I am trying to write a function which takes a binary response variable y and a single explanatory variable x, runs 10-fold cross validation and returns the proportion of the response variables y that are incorrectly classified.

I then want to run this function to find out which of the explanatory variables are best at predicting low birth weight.

So far I have tried

`attach(birthwt)`

folds <- cut(seq(1,nrow(birthwt)),breaks=10,labels=FALSE) #Create 10 equally size folds

bwt<-glm(low~age+lwt+race+smoke+ptl+ht+ui+ftv,family=binomial)

But I really don't know where to go from here..

Thank you

Answer Source

For each group, you need to construct a training and test data set, fit the model on the training set, and then use the `predict.glm`

function to do the actual predictions in the test data. The comments below should be enough explanation.

```
library("MASS") # for the dataset
library("dplyr") # for the filter function
data(birthwt)
set.seed(1)
n.folds <- 10
folds <- cut(sample(seq_len(nrow(birthwt))), breaks=n.folds, labels=FALSE) # Note!
all.confustion.tables <- list()
for (i in seq_len(n.folds)) {
# Create training set
train <- filter(birthwt, folds != i) # Take all other samples than i
# Create test set
test <- filter(birthwt, folds == i)
# Fit the glm model on the training set
glm.train <- glm(low ~ age + lwt + race + smoke + ptl + ht + ui + ftv,
family = binomial, data = train)
# Use the fitted model on the test set
logit.prob <- predict(glm.train, newdata = test)
# Classifiy based on the predictions
pred.class <- ifelse(logit.prob < 0, 0, 1)
# Construct the confusion table
all.confustion.tables[[i]] <- table(pred = pred.class, true = test$low)
}
```

Note, that I randomly select the rows to group. This is important.

We can then see the prediction versus the true values (given in the confusion tables) for the, say, 5th cross-validation run:

```
all.confustion.tables[[5]]
# true
# pred 0 1
# 0 7 8
# 1 4 0
```

Hence, in this particular run, we have 7 true positives, 4 false positives, 8 false negatives, and 0 true negatives.

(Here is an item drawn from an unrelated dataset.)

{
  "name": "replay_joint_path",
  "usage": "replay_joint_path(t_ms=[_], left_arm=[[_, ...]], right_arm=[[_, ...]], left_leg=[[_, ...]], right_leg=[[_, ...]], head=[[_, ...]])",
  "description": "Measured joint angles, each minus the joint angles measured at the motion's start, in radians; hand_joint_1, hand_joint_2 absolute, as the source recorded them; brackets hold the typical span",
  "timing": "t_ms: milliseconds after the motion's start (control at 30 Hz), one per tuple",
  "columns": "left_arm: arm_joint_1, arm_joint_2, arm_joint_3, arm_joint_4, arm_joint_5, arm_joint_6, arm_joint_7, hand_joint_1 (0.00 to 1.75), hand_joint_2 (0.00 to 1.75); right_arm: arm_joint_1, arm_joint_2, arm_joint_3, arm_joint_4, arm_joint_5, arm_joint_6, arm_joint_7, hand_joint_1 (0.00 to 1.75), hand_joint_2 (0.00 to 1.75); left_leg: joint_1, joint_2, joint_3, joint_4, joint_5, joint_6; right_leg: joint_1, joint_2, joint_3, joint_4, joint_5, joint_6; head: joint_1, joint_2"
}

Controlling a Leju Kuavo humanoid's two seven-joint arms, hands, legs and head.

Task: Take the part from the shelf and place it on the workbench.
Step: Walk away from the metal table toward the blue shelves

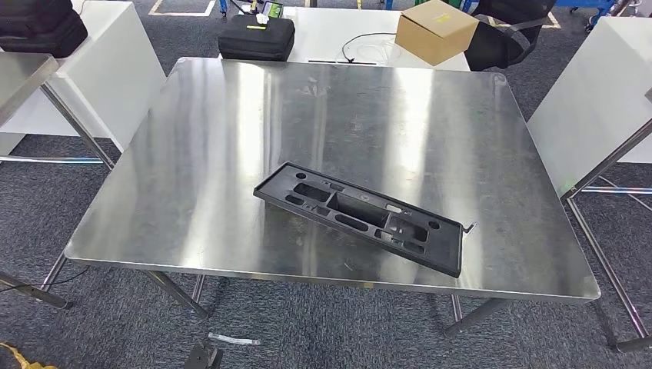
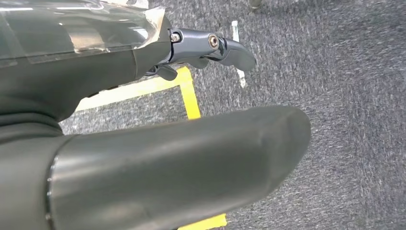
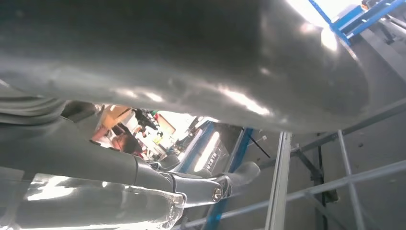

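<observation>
Left wrist view — left hand (image 2: 158, 143) empty, fingers (image 2: 225, 48) apart, over carpet (image 2: 344, 96).

In the left wrist view the left hand (image 2: 182, 158) is cut off by the picture's edges, its thick thumb hiding much of the carpet and part of the yellow floor tape (image 2: 189, 96) beyond; how the fingers lie cannot be fully told. In the right wrist view the right hand (image 3: 191, 67) is close and blurred, hiding most of the room, and a person (image 3: 122, 141) seen through the gap is too small to make out. In the head view the cardboard box (image 1: 435, 29) and black case (image 1: 257, 37) partly hide the far white desk (image 1: 338, 31), whose far part the picture's edge cuts off.
</observation>
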Motion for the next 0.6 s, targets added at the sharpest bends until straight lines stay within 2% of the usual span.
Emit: replay_joint_path(t_ms=[67, 133, 167, 200, 267, 300, 333, 367, 400, 467, 500, 533, 600], left_arm=[[0.004, 0.001, 0.006, 0.001, 0.007, 0.008, -0.001, 0.00, 0.00], [0.011, 0.002, 0.014, 0.001, 0.015, 0.014, -0.004, 0.00, 0.00], [0.014, 0.002, 0.018, 0.002, 0.019, 0.016, -0.005, 0.00, 0.00], [0.017, 0.002, 0.021, 0.002, 0.023, 0.018, -0.006, 0.00, 0.00], [0.021, 0.002, 0.028, 0.002, 0.032, 0.022, -0.008, 0.00, 0.00], [0.024, 0.001, 0.032, 0.002, 0.036, 0.023, -0.009, 0.00, 0.00], [0.028, 0.001, 0.038, 0.002, 0.041, 0.024, -0.010, 0.00, 0.00], [0.032, 0.001, 0.043, 0.002, 0.044, 0.025, -0.010, 0.00, 0.00], [0.035, 0.002, 0.048, 0.002, 0.046, 0.025, -0.010, 0.00, 0.00], [0.038, 0.003, 0.055, 0.001, 0.052, 0.025, -0.011, 0.00, 0.00], [0.038, 0.004, 0.059, 0.000, 0.055, 0.024, -0.012, 0.00, 0.00], [0.040, 0.004, 0.063, -0.001, 0.059, 0.023, -0.012, 0.00, 0.00], [0.045, 0.004, 0.071, -0.002, 0.065, 0.021, -0.014, 0.00, 0.00]], right_arm=[[0.007, 0.027, 0.003, -0.006, 0.000, 0.003, -0.008, 0.00, 0.00], [0.009, 0.049, 0.006, -0.007, -0.002, 0.004, -0.015, 0.00, 0.00], [0.010, 0.058, 0.007, -0.008, -0.004, 0.005, -0.017, 0.00, 0.00], [0.012, 0.065, 0.008, -0.008, -0.005, 0.005, -0.019, 0.00, 0.00], [0.016, 0.083, 0.010, -0.009, -0.009, 0.005, -0.020, 0.00, 0.00], [0.019, 0.093, 0.012, -0.009, -0.011, 0.005, -0.020, 0.00, 0.00], [0.023, 0.103, 0.014, -0.010, -0.012, 0.004, -0.020, 0.00, 0.00], [0.026, 0.111, 0.015, -0.011, -0.013, 0.003, -0.020, 0.00, 0.00], [0.028, 0.118, 0.015, -0.012, -0.013, 0.002, -0.020, 0.00, 0.00], [0.030, 0.133, 0.016, -0.018, -0.013, 0.000, -0.022, 0.00, 0.00], [0.031, 0.140, 0.016, -0.021, -0.013, -0.001, -0.023, 0.00, 0.00], [0.030, 0.146, 0.016, -0.023, -0.012, -0.001, -0.025, 0.00, 0.00], [0.026, 0.154, 0.016, -0.024, -0.011, -0.001, -0.028, 0.00, 0.00]], left_leg=[[-0.005, -0.006, -0.005, 0.007, 0.002, -0.013], [-0.003, -0.005, -0.012, 0.020, -0.007, -0.020], [0.000, -0.003, -0.022, 0.041, -0.028, -0.022], [0.001, 0.001, -0.038, 0.080, -0.062, -0.023], [0.000, 0.004, -0.083, 0.201, -0.143, -0.022], [-0.001, 0.004, -0.098, 0.252, -0.168, -0.020], [-0.001, 0.004, -0.100, 0.278, -0.176, -0.018], [-0.001, 0.004, -0.083, 0.268, -0.165, -0.014], [-0.001, 0.004, -0.047, 0.222, -0.142, -0.008], [-0.004, 0.004, 0.042, 0.092, -0.101, 0.003], [-0.007, 0.004, 0.072, 0.044, -0.090, 0.006], [-0.011, 0.003, 0.086, 0.018, -0.086, 0.007], [-0.019, 0.003, 0.079, 0.008, -0.077, 0.012]], right_leg=[[0.004, 0.009, -0.001, 0.001, 0.001, -0.022], [-0.001, 0.009, -0.012, 0.005, 0.000, -0.044], [-0.002, 0.008, -0.017, 0.006, 0.004, -0.053], [-0.002, 0.006, -0.022, 0.006, 0.008, -0.063], [0.009, 0.001, -0.034, 0.006, 0.017, -0.082], [0.015, -0.001, -0.041, 0.006, 0.022, -0.090], [0.021, -0.003, -0.048, 0.006, 0.026, -0.095], [0.025, -0.003, -0.053, 0.007, 0.030, -0.097], [0.028, -0.003, -0.057, 0.007, 0.034, -0.098], [0.034, -0.004, -0.062, 0.007, 0.042, -0.093], [0.037, -0.004, -0.064, 0.008, 0.046, -0.088], [0.039, -0.005, -0.065, 0.009, 0.050, -0.081], [0.038, -0.006, -0.068, 0.007, 0.061, -0.066]], head=[[-0.002, 0.000], [-0.008, 0.000], [-0.011, 0.000], [-0.013, 0.000], [-0.015, 0.000], [-0.016, 0.000], [-0.016, 0.000], [-0.016, 0.000], [-0.016, 0.000], [-0.016, 0.000], [-0.015, 0.000], [-0.015, 0.000], [-0.014, 0.000]])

We can now compute whatever measure of performance we want from our confusion tables.

```
# Compute the average misclassification risk.
misclassrisk <- function(x) { (sum(x) - sum(diag(x)))/sum(x) }
risk <- sapply(all.confustion.tables, misclassrisk
mean(risk)
#[1] 0.3119883
```

So, in this case, we have a misclassification risk of about 31 %. I'll leave it to you to wrap this into a function.